Я стараюсь не кричать, что иногда даже получается.
Раньше, когда я возвращался домой со сквера Костюшки через парк, то вопил на деревья: наклонившись, опирая ладони на бедрах, словно бы пытаясь высрать тот гнев.
Со мной случается, что остаюсь в "Фернандо" чуточку подольше, понятное дело, что не в последние дни; Куба и остальные выпивают, я не выпиваю, просто радуюсь их присутствию. Мы вовсе не друзья, но выстраиваем что-то совместно, как раз в этом я и отмечаю ценность сообщества. Я ожидаю, когда они кончат и выйдут в ночь, закрываю за ними, гашу свет и кричу на сливы, шкафы морозильника и конвекционную печь, и на свои ножи тоже.

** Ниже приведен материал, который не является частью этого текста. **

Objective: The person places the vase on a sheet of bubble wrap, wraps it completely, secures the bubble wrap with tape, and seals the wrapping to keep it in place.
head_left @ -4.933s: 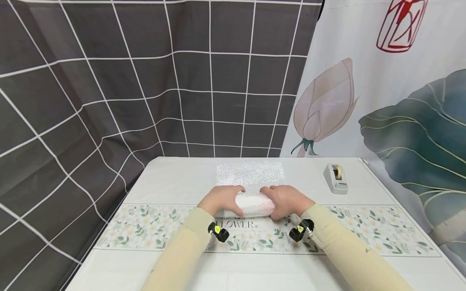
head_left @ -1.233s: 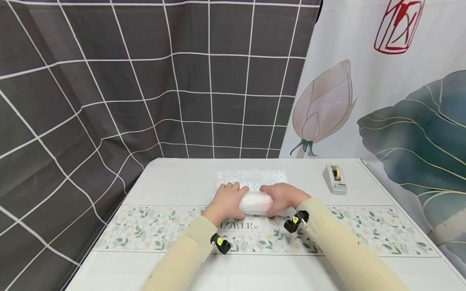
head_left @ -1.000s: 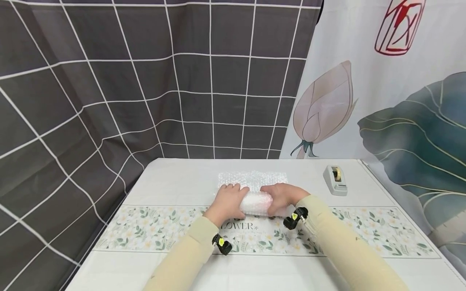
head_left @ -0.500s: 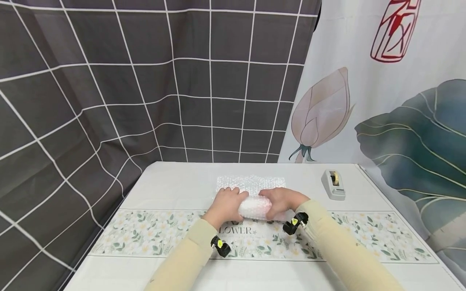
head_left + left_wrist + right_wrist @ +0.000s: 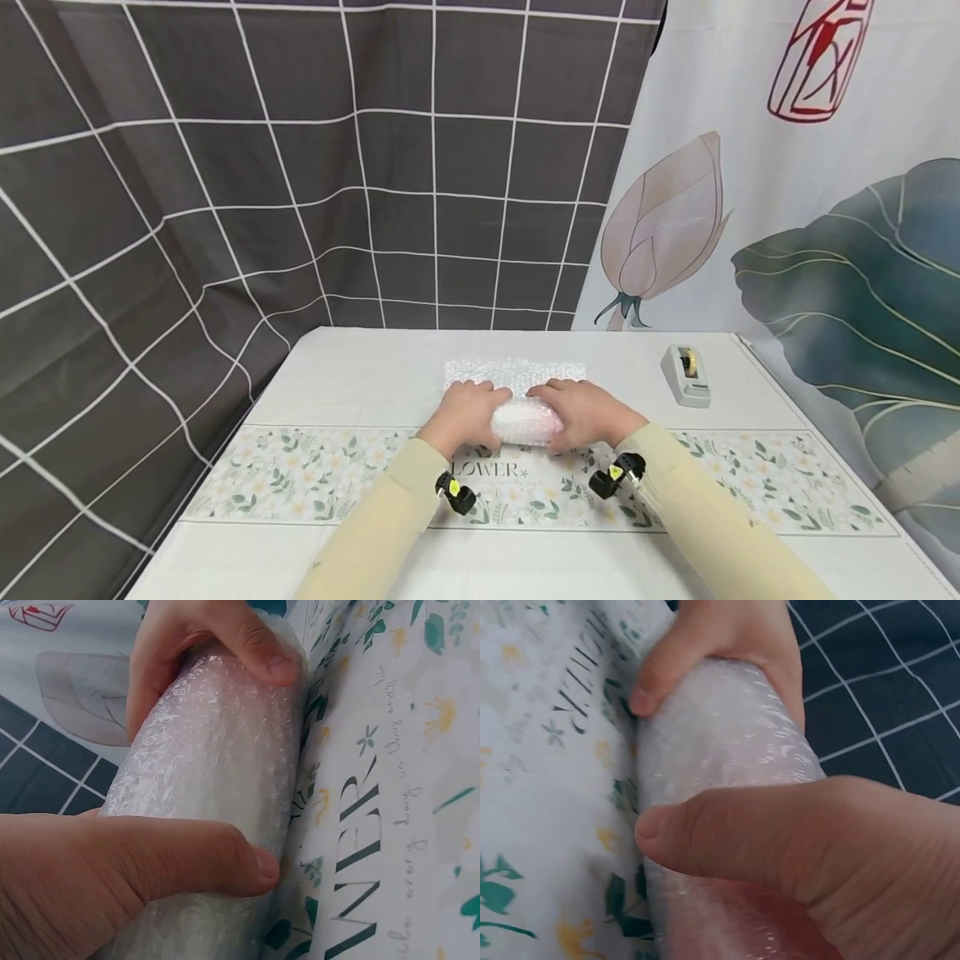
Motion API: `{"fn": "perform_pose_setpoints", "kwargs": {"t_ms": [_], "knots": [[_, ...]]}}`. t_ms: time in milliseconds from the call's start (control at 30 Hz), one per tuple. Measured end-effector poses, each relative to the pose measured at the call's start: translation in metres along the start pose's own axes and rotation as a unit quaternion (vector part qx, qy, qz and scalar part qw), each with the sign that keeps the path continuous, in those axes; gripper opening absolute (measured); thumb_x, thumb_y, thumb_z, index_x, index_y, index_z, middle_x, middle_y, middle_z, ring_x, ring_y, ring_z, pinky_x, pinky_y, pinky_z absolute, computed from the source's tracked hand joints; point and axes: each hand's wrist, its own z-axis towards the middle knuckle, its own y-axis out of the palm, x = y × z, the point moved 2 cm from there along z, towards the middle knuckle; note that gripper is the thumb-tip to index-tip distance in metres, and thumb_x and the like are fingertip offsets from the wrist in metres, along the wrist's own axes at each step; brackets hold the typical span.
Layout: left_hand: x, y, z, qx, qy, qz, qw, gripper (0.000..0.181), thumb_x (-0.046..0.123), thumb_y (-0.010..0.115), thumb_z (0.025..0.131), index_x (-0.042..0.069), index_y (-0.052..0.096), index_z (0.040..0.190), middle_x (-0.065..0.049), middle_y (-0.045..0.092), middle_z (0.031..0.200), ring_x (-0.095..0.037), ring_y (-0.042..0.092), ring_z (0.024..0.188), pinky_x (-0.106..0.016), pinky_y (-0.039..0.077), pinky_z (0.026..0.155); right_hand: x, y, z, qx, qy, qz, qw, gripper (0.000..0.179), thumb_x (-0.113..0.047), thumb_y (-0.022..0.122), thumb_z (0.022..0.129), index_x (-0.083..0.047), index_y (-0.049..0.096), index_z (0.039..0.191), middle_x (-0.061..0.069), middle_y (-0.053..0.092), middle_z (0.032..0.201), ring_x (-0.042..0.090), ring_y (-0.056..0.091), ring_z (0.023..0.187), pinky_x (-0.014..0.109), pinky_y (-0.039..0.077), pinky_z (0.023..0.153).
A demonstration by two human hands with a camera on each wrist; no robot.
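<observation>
Fingers (image 5: 229,859) around bubble-wrapped roll (image 5: 210,757)

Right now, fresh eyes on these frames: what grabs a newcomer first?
Probably the bubble-wrapped roll mid-table, gripped by the left hand and right hand, with flat bubble wrap spread beyond it. Next, likely the dark cloth with white grid lines behind and to the left, and the large pink bud print at back right. The grey tape dispenser sits toward the table's far right corner.
</observation>
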Motion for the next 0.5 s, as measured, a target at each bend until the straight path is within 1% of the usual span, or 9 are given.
{"fn": "perform_pose_setpoints", "kwargs": {"t_ms": [133, 233, 267, 367, 500], "knots": [[-0.002, -0.003, 0.002, -0.026, 0.0, -0.02, 0.9995, 0.083, 0.046, 0.085, 0.064, 0.026, 0.057, 0.141, 0.002, 0.068, 0.113, -0.023, 0.064, 0.091, -0.041, 0.052, 0.084, -0.006, 0.0, -0.004, 0.027, -0.013, -0.041, 0.9987, 0.092, -0.046, 0.088, 0.059, -0.012, 0.056, 0.138, 0.007, 0.064, 0.124, 0.028, 0.064, 0.109, 0.055, 0.05, 0.093], [-0.005, -0.005, 0.005, -0.047, 0.0, -0.046, 0.9978, 0.082, 0.046, 0.085, 0.064, 0.026, 0.058, 0.139, 0.003, 0.069, 0.11, -0.021, 0.064, 0.09, -0.041, 0.053, 0.084, -0.013, 0.0, -0.007, 0.042, -0.021, -0.068, 0.9966, 0.095, -0.048, 0.088, 0.06, -0.009, 0.053, 0.14, 0.008, 0.064, 0.123, 0.028, 0.064, 0.107, 0.054, 0.05, 0.092], [-0.006, -0.006, 0.006, -0.056, 0.0, -0.058, 0.9968, 0.08, 0.045, 0.085, 0.063, 0.026, 0.059, 0.136, 0.004, 0.069, 0.108, -0.019, 0.064, 0.089, -0.04, 0.053, 0.083, -0.015, 0.0, -0.008, 0.046, -0.022, -0.072, 0.9961, 0.096, -0.048, 0.087, 0.061, -0.008, 0.052, 0.14, 0.009, 0.064, 0.122, 0.029, 0.064, 0.106, 0.054, 0.051, 0.092], [-0.007, -0.007, 0.008, -0.078, -0.006, -0.09, 0.9929, 0.076, 0.044, 0.086, 0.061, 0.026, 0.062, 0.131, 0.006, 0.071, 0.109, -0.017, 0.065, 0.09, -0.039, 0.053, 0.084, -0.022, 0.0, -0.01, 0.048, -0.013, -0.077, 0.9958, 0.097, -0.046, 0.086, 0.062, -0.005, 0.05, 0.142, 0.01, 0.064, 0.122, 0.03, 0.064, 0.106, 0.054, 0.051, 0.092], [-0.009, -0.009, 0.007, -0.11, -0.023, -0.127, 0.9855, 0.077, 0.044, 0.085, 0.06, 0.027, 0.062, 0.133, 0.009, 0.071, 0.116, -0.015, 0.066, 0.097, -0.039, 0.052, 0.09, -0.027, 0.003, -0.013, 0.05, -0.005, -0.079, 0.9956, 0.097, -0.042, 0.085, 0.061, -0.004, 0.049, 0.143, 0.012, 0.065, 0.121, 0.031, 0.065, 0.106, 0.053, 0.052, 0.091]]}}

Когда-нибудь я мог бы пойти на берег долбанного Балтийского моря, на тот хренов пляж, в то место, где тускнеют огни заведений с крафтовым пивом и где не живут духи никаких матерей, я встал бы там и вопил на черную воду, впрочем, все мы должны отправиться к морю и там кричать, и понятия не имею, почему до сих пор этого не сделал.
Я бы взял с собой вопящего Олафа, и мы бы орали вместе, наконец-то сблизившись, отец и сын.
О подарке
Клара просит прощения у врача и исчезает с Олафом, я же прошу у них еще пять минут и возвращаюсь в палату, в которой лежит мама. На ее кровати я застаю старушку.
На короткий миг все маски сваливаются. Мама бледная, мигают безумные глаза, мелкие жилистые ладони дергают простынь. Крепко обнимаю ее. Хрупкая словно хворост женщина дрожит у меня в ладонях Я, вроде, говорю, что все будет хорошо. Или что-то еще.